_Information supplied_

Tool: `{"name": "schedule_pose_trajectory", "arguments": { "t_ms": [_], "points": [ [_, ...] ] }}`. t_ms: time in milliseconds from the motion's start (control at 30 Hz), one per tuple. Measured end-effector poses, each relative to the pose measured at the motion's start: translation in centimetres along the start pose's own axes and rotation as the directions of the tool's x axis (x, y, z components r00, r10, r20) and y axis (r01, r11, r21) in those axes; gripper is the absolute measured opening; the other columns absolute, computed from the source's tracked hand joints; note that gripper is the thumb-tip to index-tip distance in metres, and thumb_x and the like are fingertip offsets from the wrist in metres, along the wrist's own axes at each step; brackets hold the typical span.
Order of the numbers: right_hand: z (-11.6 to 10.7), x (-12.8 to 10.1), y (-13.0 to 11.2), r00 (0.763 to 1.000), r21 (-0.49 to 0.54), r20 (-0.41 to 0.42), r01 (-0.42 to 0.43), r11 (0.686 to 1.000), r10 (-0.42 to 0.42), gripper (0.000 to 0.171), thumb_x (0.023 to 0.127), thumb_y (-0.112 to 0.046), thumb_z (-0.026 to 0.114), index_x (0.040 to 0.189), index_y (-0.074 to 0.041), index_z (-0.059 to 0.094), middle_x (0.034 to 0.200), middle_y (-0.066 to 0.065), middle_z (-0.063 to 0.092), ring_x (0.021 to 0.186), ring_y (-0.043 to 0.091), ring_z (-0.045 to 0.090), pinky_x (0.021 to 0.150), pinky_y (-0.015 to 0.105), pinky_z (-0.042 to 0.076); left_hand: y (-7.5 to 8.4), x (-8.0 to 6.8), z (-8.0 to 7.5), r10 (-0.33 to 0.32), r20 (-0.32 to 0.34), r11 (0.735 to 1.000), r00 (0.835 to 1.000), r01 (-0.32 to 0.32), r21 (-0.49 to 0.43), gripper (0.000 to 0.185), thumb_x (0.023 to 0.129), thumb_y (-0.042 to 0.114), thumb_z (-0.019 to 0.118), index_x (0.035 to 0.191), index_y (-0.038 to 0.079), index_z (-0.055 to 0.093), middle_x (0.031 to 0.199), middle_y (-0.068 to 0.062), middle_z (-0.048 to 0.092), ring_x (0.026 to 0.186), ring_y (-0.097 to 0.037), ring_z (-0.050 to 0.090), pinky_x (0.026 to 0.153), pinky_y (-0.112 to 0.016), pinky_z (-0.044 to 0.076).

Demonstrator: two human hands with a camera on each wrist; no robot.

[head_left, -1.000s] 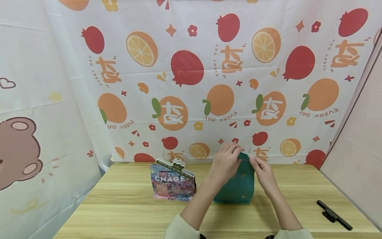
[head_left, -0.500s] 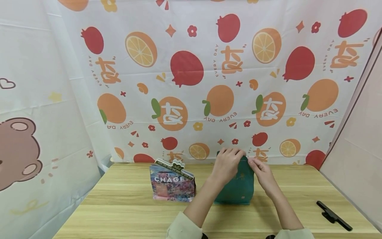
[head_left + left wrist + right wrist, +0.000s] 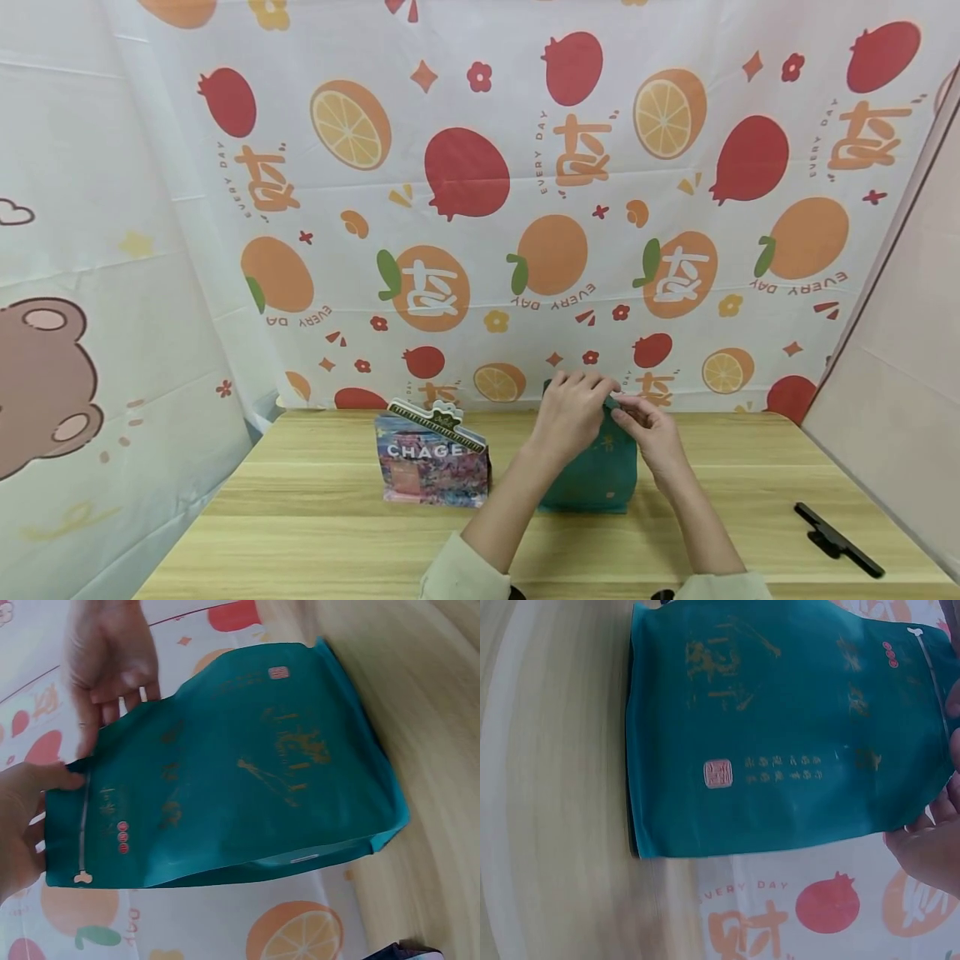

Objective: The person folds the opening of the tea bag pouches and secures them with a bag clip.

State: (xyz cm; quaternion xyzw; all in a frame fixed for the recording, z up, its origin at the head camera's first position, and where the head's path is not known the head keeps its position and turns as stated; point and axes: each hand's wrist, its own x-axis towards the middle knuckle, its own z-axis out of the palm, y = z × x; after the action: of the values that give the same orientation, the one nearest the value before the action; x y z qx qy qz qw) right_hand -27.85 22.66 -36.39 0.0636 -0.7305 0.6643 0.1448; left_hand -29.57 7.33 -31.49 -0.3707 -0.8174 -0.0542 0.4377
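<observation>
head view: a teal pouch (image 3: 596,475) stands upright on the wooden table (image 3: 315,533), just right of the frame's centre and low down, and both hands meet at its top edge. the left hand (image 3: 567,414) curls its fingers over the top from the left, and the right hand (image 3: 651,435) pinches the same edge from the right, thumb and fingertips closed on the strip; the two hands almost touch. in the left wrist view the pouch (image 3: 232,780) fills the middle of the frame, with one thumb on its seal at the left edge and the other hand's fingers (image 3: 112,682) at the upper left. in the right wrist view the pouch (image 3: 780,735) fills the upper part and only fingertips (image 3: 930,840) show at the right edge. the hands hide the pouch's top in the head view, and its gold print is too blurred to read. a colourful pouch (image 3: 433,458) stands just left, apart from it; a black clip (image 3: 838,540) lies well apart at the lower right. bare tabletop lies in front of the pouch and on its right.
</observation>
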Motion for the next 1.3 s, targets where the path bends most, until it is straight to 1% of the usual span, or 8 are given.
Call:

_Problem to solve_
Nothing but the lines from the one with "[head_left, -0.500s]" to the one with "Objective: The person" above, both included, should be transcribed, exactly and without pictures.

_Solution to the exercise_
[head_left, -0.500s] 
[head_left + left wrist + right wrist, +0.000s] 

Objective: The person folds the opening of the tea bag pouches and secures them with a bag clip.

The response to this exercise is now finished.